Human history is so fantastically brief compared to material or geological history. I am not as amazed as others when it turns out people 600 years ago were just as jealous, brave, cunning and loving as we are today. Much of the history I have been exposed to has been political or military history and I suspect a kind of forensic sociology might have been more attractive. I also can’t help thinking when I look up at paintings of Lord and Lady whomever swathed in  Singer Sergeant loveliness  that at my age, gender and class if I had been alive then, I would probably be dead. There is little for me in the permanent collection save this little shrunken head.  It is the fact that I know so little about this tiny person and that she has somehow snuck through, stuck to the bottom of the shoe of history, that makes me feel so close to her and so protective of her. Female idiot – you and me both.
 
(Blog title is a fragment of a Bob Dylan Lyric – Idiot Wind (1974))


Posted by author: Emma Drye

7 thoughts on “You're an Eee Aye Dee Ot Babe….
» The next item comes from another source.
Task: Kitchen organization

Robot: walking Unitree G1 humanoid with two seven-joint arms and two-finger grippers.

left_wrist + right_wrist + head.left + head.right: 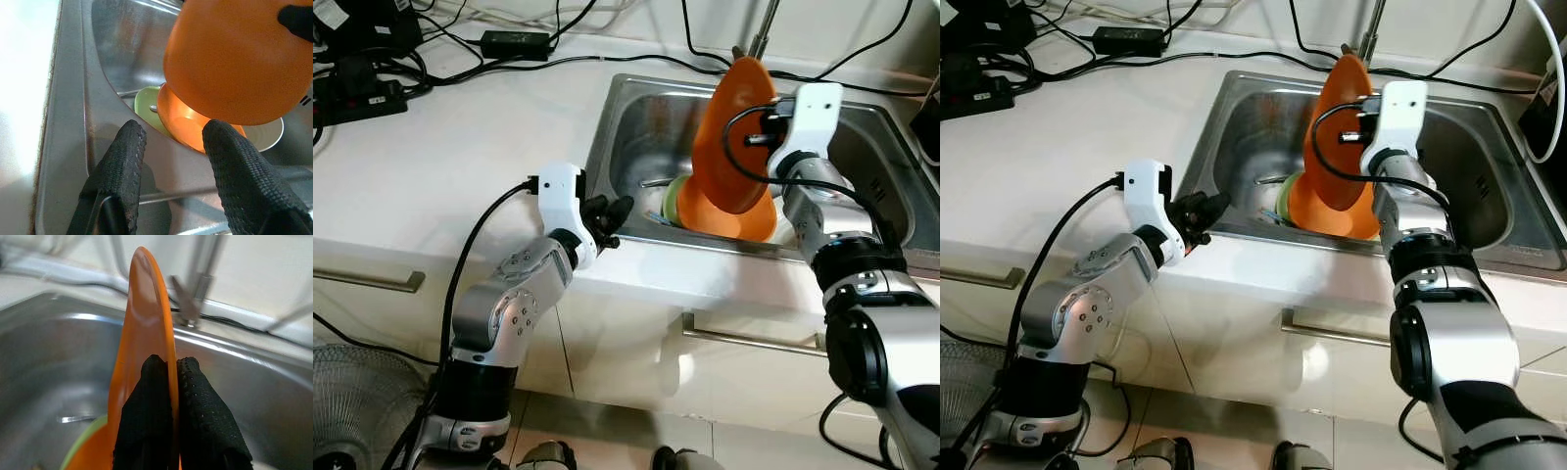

  • Emma, what a delightful post.
    (I’m focusing on the ‘tiny person stuck to the bottom of the shoe of history’, not the maleness of the pre-21st century world).
    I like the idea that even the slightest of people leave a legacy. Like my own wee gran who worked in a boot factory in Glasgow, died in her 80’s with £20 to her name, but was generous to a fault, always had a song for any occasion, and left a lot of Fair Isle sweaters in the world. Hundreds came to her funeral, showing that a cheery disposition is just as fine a gift to the world as being a rich philanthropist.
    Although women didn’t make it into the portrait galleries of the rich and famous, they still left their mark on the world.
    I feel the need to stop by and meet Female Idot myself when I’m in Edinburgh tomorrow. I’ll give her your regards 🙂

  • great reflection – love your images – like the person stuck to the bottom of the shoe of history – her position next to Voltaire may add a different perception of her position in history, though!